Оригинальность, умение видеть и показывать другим нечто новое – сами по себе редкость, но и для оригинального, для нового освещения жизни необходимы предшественники. Разница между умом оригинальным и неоригинальным та, что первый не останавливается сразу только на том, что указали ему предшественники его в области мысли, но ищет уже прямо в жизни чего-то еще иного, и не только ищет, но и находит его. Напротив того, человек неоригинальный, наблюдатель без творчества, удовлетворяется – если не на всю жизнь, то надолго – чужим освещением явлений, чужим мировоззрением, усвояя его себе иногда до такой глубины и силы, что и жизнью за эту чужую (по происхождению) мысль иногда жертвует.
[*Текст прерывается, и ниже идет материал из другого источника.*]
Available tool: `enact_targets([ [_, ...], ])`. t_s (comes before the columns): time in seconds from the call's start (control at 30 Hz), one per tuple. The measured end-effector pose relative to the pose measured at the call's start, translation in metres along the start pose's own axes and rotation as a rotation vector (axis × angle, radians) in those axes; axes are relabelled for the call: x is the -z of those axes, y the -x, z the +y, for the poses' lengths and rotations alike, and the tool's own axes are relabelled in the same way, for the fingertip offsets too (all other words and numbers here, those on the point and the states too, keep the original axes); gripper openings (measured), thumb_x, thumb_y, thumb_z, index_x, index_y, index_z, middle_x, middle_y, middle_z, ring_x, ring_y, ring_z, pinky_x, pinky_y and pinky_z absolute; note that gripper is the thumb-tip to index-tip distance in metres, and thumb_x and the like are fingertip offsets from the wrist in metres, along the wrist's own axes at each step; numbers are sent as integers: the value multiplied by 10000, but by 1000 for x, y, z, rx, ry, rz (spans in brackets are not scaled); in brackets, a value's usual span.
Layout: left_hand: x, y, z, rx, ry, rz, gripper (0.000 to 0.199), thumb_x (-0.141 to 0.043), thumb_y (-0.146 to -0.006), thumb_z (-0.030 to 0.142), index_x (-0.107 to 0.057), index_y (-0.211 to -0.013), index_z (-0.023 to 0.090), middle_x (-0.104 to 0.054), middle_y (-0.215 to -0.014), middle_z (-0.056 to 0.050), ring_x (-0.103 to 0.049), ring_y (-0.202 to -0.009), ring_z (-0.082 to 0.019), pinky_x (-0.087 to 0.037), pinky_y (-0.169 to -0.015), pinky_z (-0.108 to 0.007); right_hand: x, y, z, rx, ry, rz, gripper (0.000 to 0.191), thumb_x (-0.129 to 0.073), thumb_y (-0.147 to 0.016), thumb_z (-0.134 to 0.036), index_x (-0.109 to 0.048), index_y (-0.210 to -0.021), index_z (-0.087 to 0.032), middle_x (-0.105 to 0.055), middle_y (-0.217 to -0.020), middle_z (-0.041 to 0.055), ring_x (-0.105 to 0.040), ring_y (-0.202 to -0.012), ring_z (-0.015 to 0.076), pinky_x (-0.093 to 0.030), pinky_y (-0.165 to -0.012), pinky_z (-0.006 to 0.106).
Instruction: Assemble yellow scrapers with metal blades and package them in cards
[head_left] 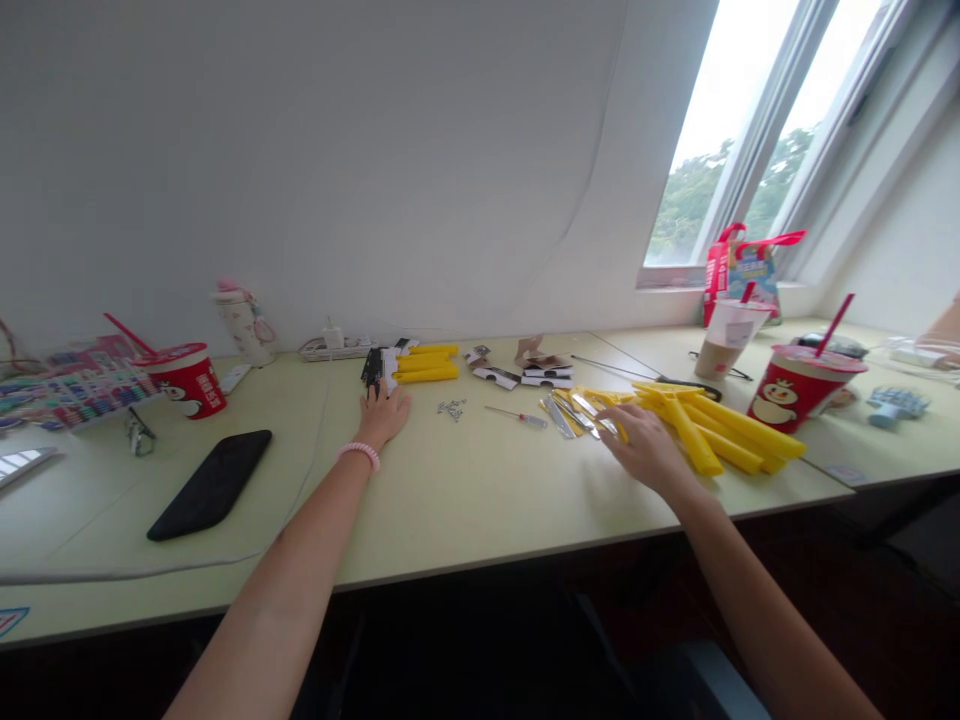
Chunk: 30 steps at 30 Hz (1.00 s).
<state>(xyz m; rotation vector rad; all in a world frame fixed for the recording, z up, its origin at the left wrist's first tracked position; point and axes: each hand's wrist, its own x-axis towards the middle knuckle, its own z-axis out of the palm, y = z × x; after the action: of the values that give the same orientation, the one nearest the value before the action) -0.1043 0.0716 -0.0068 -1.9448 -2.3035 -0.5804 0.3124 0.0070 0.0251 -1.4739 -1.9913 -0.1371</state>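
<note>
My left hand (384, 414), with a pink coiled band at the wrist, lies with outstretched fingers on black-and-white flat pieces (373, 366). Just beyond them are several yellow plastic tubes (427, 371). My right hand (646, 446) reaches over flat metal strips (559, 416) and yellow pieces, its fingers extended; contact at the fingertips is unclear. Beside it lies a pile of yellow plastic handles (696, 436), at least one with a T-shaped end. Between the hands are small screws (451, 408) and a screwdriver (531, 420) with a clear handle.
Opened cardboard boxes (546, 374) lie near the wall. A thin black rod (611, 365) is behind the strips. Red cups with straws stand at left (196, 385) and right (787, 392), with a paler cup (726, 340) behind. A black phone (211, 486) lies at left near a power strip (337, 346).
</note>
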Motion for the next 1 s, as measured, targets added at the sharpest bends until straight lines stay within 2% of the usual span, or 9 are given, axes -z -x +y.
enact_targets([
  [0.1,1,10,7,-24,54,116,586,-232,-864,447,-356,-1339,127,-218,-1445,-172,-157,-1327,-338,-111,-1040,-508,-1,-2,27,-250,188,-46,344,-504,-745,-336,-585,-1026,-155,-609,-920,144,-555,-911,292,-425,-774,411],
  [0.23,4,22,26,-102,217,230,558,-322,-856,387,-355,-1321,81,-288,-1412,-189,-187,-1325,-298,-108,-1064,-471,-6,-6,42,-344,173,-94,456,-506,-728,-358,-539,-1126,-137,-632,-887,140,-591,-838,268,-444,-701,354],
  [0.37,14,42,66,-254,533,397,457,-381,-846,308,-425,-1256,110,-398,-1341,-174,-292,-1284,-243,-172,-1066,-410,0,-11,32,-427,69,-5,520,-529,-697,-387,-528,-1162,-152,-637,-811,106,-597,-776,255,-442,-687,350],
  [0.47,18,65,108,-254,888,463,378,-429,-834,301,-503,-1179,164,-491,-1251,-144,-391,-1216,-229,-230,-1042,-383,7,-14,4,-468,-214,64,483,-514,-705,-397,-559,-1122,-157,-637,-766,82,-595,-712,227,-447,-635,325],
  [0.53,16,78,136,-243,1138,410,341,-489,-811,317,-548,-1122,192,-560,-1159,-124,-467,-1144,-215,-284,-1010,-350,7,-15,-24,-398,-607,-4,491,-488,-725,-430,-539,-1142,-174,-644,-761,62,-588,-659,201,-445,-573,300],
  [0.63,10,85,165,-95,1441,232,439,-497,-799,419,-502,-1175,191,-625,-1020,-117,-575,-973,-199,-400,-882,-327,0,-13,-68,-254,-1139,-253,506,-418,-762,-378,-482,-1203,-137,-649,-868,102,-585,-645,179,-451,-572,298],
  [0.73,10,82,173,23,1716,-118,608,-366,-790,593,-485,-1167,132,-663,-851,-126,-630,-787,-208,-464,-727,-333,-12,-8,-102,-207,-1350,-469,481,-399,-767,-339,-474,-1206,-158,-645,-893,101,-578,-635,160,-447,-577,284],
  [0.8,15,80,167,31,1856,-239,661,-307,-775,648,-488,-1153,137,-673,-828,-124,-639,-761,-213,-469,-692,-329,-18,-5,-115,-213,-1421,-577,460,-403,-774,-339,-469,-1203,-187,-649,-889,84,-577,-629,154,-446,-582,280],
  [1.0,24,74,141,295,2105,-40,729,-130,-764,694,-515,-1076,158,-666,-864,-137,-646,-783,-198,-475,-704,-321,-33,-8,-125,-291,-1595,-568,393,-427,-787,-320,-452,-1149,-169,-652,-872,86,-583,-649,149,-450,-588,274],
])
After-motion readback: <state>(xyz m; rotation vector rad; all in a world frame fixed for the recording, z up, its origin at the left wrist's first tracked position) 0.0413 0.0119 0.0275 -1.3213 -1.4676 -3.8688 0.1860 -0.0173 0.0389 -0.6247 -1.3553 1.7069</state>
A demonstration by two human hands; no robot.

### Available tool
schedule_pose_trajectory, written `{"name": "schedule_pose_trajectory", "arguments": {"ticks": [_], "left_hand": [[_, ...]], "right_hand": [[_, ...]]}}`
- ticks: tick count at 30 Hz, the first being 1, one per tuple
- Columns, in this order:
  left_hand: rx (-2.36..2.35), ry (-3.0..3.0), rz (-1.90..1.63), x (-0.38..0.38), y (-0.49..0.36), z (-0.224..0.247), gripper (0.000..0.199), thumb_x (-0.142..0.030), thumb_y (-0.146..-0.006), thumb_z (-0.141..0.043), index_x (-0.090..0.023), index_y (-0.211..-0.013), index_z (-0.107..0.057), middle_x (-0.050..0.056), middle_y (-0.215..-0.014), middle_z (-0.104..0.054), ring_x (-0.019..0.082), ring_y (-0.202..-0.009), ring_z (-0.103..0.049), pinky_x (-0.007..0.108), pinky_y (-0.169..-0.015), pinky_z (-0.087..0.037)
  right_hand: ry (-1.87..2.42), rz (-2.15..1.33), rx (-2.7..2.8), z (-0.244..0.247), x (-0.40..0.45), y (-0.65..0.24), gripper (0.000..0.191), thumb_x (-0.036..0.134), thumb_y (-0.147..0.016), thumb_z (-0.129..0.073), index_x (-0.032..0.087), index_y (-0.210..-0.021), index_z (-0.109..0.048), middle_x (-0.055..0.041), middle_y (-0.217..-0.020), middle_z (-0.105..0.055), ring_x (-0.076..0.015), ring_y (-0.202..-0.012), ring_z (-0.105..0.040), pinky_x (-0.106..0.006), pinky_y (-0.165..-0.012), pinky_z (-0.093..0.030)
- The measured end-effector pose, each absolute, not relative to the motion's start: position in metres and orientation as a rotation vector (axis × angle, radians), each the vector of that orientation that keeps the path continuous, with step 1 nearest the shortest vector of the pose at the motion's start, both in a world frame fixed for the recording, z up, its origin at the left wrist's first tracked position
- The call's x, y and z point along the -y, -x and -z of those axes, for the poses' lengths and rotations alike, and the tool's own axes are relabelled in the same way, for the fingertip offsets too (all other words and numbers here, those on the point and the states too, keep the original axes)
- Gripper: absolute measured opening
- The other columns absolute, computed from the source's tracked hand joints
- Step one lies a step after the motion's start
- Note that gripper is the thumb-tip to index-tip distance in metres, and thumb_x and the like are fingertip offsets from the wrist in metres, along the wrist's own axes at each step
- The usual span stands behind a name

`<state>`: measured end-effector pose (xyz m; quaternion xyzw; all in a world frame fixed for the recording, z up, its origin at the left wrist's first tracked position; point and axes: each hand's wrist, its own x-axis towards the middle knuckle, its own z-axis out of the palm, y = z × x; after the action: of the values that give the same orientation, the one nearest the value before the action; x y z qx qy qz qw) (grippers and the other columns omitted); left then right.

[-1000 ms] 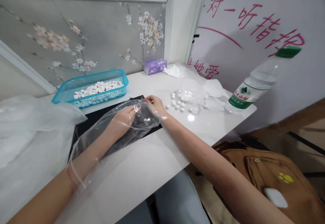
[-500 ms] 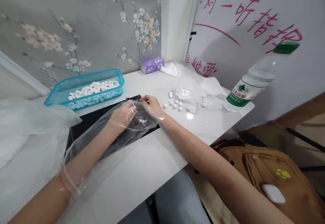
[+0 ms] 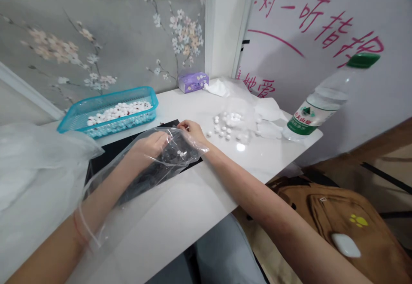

Робеспьер был несравненно сильнее волей и духом, чем Ж.-Ж. Руссо, ибо он жил его мыслями.
В литературе это особенно заметно, и мы видим часто, что люди, весьма твердые характером, самобытные волей, оригинальные, пожалуй и независимые в жизни, являются литераторами вовсе не оригинальными, слабыми, почти вполне подчиненными своим знаменитым предшественникам и во взглядах, и в выборе сюжетов и лиц, и даже в языке и внешнем стиле.
Совсем других, не тронутых еще характеров, иных, новых, вовсе не виданных у других авторов положений они в жизни или совсем не замечают (так, как я долго не замечал голубых колец на зыби); или хоть и видят их кое-как, но не смеют и не умеют их изобразить.